YOUR GOAL:
Pictures are to be omitted; everything else in the data must be transcribed exactly.

DATA SHOWN:
§ §

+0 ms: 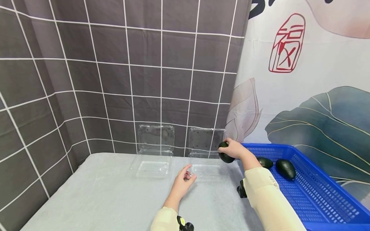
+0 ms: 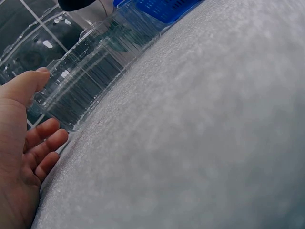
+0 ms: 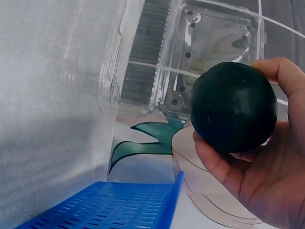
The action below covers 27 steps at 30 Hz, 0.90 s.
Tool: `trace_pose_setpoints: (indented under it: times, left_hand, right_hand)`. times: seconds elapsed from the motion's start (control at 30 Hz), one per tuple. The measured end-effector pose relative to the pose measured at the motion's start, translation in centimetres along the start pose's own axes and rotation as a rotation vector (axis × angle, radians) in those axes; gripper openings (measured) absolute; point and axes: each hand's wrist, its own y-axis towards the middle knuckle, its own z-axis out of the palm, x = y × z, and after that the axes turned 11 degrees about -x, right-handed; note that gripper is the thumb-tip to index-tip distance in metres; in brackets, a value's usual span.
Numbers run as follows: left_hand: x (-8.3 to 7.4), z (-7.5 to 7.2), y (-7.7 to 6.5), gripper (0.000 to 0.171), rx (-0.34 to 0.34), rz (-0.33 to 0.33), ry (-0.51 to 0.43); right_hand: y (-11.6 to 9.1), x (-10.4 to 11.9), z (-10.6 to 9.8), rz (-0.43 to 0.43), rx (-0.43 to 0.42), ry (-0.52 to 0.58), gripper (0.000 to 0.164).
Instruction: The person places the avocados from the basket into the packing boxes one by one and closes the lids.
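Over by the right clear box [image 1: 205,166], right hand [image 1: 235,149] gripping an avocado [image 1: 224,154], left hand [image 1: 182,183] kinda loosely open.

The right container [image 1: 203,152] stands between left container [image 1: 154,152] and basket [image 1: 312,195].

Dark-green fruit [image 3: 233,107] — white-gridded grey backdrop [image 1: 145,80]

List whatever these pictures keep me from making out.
Head view: left end of the avocado nearest the right sleeve, hidden by the right forearm.
Head view: lettering on that sleeve, too small to read.
Head view: near corner of the blue basket, cut off by the frame's edge.
Left wrist view: whether the left hand touches the clear clamshell; its thumb overlaps it.
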Motion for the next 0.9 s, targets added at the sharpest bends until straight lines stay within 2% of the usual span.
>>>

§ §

SOLUTION TO THIS EXERCISE:
+0 ms: 
+0 ms: 
+0 ms: 
The action below covers 27 steps at 30 Hz, 0.90 s.
Tool: `trace_pose_setpoints: (indented under it: times, left_hand, right_hand)`. times: seconds elapsed from the motion's start (control at 30 Hz), one per tuple. The measured end-effector pose relative to the pose measured at the motion's start, translation in centimetres along the start pose's own axes and rotation as a rotation vector (axis × angle, radians) in those axes; gripper openings (measured) absolute; point and axes: each hand's wrist, its own y-axis towards the middle knuckle, its own z-axis out of the palm, x = y × z, and after that the axes turned 11 degrees about -x, right-handed; note that gripper is the thumb-tip to index-tip distance in metres; in brackets, a value's usual span.
Numbers run as follows: left_hand: x (-8.3 to 7.4), z (-7.5 to 7.2), y (-7.7 to 6.5), gripper (0.000 to 0.171), rx (-0.34 to 0.34), rz (-0.33 to 0.33), ry (-0.51 to 0.43); right_hand: y (-11.6 to 9.1), x (-10.4 to 11.9), z (-10.6 to 9.8), rz (-0.43 to 0.43), rx (-0.43 to 0.42), ry (-0.52 to 0.58), gripper (0.000 to 0.164).
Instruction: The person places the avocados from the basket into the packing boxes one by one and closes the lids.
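Over by the right clear box [image 1: 205,166], right hand [image 1: 235,149] gripping an avocado [image 1: 224,154], left hand [image 1: 182,183] kinda loosely open.

The right container [image 1: 203,152] stands between left container [image 1: 154,152] and basket [image 1: 312,195].

Dark-green fruit [image 3: 233,107] — white-gridded grey backdrop [image 1: 145,80]

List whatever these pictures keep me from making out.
Head view: left end of the avocado nearest the right sleeve, hidden by the right forearm.
Head view: lettering on that sleeve, too small to read.
Head view: near corner of the blue basket, cut off by the frame's edge.
Left wrist view: whether the left hand touches the clear clamshell; its thumb overlaps it.
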Motion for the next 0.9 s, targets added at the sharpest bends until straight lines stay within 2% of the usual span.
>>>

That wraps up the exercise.